# Lab5A - Constructing a CNN Network

For spatial data for example image or video data, Convolutional Neural Network (CNN or ConvNet) performs much better than  standard neural network. In this practical, we shall learn how to build a CNN Network.

#### Objectives:
1. Learn how to build a convolutional neural network (CNN)
2. Learn how to build a network or layer using `sequential` 

Remember to **enable the GPU** (Edit > Notebook setting > GPU) to ensure short training time.

In [None]:
from google.colab import drive
drive.mount('/content/gdrive')

In [None]:
cd "/content/gdrive/MyDrive/UCCD3074_Labs/UCCD3074_Lab5"

Import the required libraries

In [None]:
import numpy as np
import matplotlib.pyplot as plt

import torch
import torch.nn as nn
import torch.nn.functional as F

import torchvision
import torchvision.transforms as transforms

import torch.optim as optim
from torch.utils.data import DataLoader

from torchsummary import summary

from cifar10 import CIFAR10

%load_ext autoreload
%autoreload 2

---

# SECTION 1. DEFINING A CNN MODULE WITH `torch.nn.Module`

In this section, we create a CNN network using `nn.Module`. The `Module` is the main building block, it defines the base class for all neural network and you MUST subclass it. 

## 1.1 Build the network

**Exercise**. Build the following CNN. You will need to following modules:
* To define a conv2d layer: [`torch.nn.Conv2d(in_channel, out_channel, kernel_size, stride=1, padding=0)`](https://pytorch.org/docs/stable/generated/torch.nn.Conv2d.html)
   * `in_channel`: number of channels in the input tensor. 
   * `out_channel`: number of channels in the output tensor. This is equivalent to the number of filters in the current convolutional layer.
   * `kernel_size`: size of the filter (`f`).
   * `stride`: stride (`s`). Default value is 1.
   * `padding`: padding (`p`). Default value is 0.

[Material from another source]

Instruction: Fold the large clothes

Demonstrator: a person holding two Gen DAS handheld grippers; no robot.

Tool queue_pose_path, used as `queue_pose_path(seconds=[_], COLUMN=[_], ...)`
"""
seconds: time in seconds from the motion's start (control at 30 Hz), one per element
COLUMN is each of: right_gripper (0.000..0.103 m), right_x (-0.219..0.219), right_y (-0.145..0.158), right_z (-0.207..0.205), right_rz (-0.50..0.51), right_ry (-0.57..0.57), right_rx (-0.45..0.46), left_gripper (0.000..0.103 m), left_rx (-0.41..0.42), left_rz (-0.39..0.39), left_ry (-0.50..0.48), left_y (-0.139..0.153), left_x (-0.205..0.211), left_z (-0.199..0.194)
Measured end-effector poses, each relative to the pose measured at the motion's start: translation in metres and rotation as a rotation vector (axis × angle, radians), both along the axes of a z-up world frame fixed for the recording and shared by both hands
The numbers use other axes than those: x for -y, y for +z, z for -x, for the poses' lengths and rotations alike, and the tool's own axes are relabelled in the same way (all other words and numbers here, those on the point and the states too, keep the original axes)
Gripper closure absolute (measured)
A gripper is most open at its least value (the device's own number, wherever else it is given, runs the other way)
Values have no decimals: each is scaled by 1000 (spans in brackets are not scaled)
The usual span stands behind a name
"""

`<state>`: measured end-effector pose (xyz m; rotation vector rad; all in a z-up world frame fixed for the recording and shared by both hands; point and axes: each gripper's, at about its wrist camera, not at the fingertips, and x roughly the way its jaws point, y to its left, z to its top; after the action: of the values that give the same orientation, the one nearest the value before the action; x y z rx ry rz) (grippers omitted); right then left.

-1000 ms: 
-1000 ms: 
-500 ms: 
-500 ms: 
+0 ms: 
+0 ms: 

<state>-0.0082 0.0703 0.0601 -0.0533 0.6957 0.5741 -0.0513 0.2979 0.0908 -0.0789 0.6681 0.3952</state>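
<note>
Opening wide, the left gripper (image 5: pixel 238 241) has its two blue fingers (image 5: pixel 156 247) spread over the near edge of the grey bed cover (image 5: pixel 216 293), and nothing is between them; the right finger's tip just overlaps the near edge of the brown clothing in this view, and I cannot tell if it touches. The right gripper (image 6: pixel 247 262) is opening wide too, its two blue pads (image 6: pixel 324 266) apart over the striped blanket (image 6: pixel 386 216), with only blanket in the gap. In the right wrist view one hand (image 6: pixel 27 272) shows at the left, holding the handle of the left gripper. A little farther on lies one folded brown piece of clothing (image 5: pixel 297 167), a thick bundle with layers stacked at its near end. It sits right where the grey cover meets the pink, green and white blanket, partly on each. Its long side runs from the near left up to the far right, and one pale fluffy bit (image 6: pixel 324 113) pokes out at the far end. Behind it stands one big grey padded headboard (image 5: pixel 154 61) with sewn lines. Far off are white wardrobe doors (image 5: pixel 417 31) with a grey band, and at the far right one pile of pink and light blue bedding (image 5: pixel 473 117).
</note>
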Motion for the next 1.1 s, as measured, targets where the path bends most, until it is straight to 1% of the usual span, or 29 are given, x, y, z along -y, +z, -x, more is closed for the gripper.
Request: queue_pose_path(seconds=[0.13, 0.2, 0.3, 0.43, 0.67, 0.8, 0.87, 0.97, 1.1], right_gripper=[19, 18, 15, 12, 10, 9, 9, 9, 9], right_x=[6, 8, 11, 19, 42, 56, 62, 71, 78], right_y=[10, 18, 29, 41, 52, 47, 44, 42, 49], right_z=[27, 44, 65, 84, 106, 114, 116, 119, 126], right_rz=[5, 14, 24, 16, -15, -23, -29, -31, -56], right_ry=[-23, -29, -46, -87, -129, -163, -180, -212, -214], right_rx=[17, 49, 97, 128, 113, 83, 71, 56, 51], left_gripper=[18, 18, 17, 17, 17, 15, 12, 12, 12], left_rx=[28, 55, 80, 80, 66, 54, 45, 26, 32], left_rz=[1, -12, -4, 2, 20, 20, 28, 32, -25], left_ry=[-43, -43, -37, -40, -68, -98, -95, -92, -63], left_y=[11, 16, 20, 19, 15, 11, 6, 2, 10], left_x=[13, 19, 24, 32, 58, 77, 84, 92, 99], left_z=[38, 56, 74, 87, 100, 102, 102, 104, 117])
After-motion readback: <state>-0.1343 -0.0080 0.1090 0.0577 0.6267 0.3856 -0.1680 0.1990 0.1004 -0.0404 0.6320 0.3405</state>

* To define a max pooling layer: [`torch.nn.functional.max_pool2d (x, kernel_size, stride=None, padding=0)`](https://pytorch.org/docs/stable/generated/torch.nn.functional.max_pool2d.html#torch.nn.functional.max_pool2d)
   * `x`: input tensor of shape `(b, c, h, w)`. This is required as this is a `functional` operation.
   * `kernel_size`: size of the filter (`f`).
   * `stride`: stride (`s`). Default value is `kernel_size`.
   * `padding`: padding (`p`). Default value is 0.

* To define a linear layer: [`torch.nn.Linear (in_features, out_features)`](https://pytorch.org/docs/stable/generated/torch.nn.Linear.html#torch.nn.Linear)
  * `in_features`:  size of each input sample. This is equivalent to the number of units or signals in the previous layer.
  * `out_features`: size of the output sample. This is equivalent to the number of units / neurons in the current layer.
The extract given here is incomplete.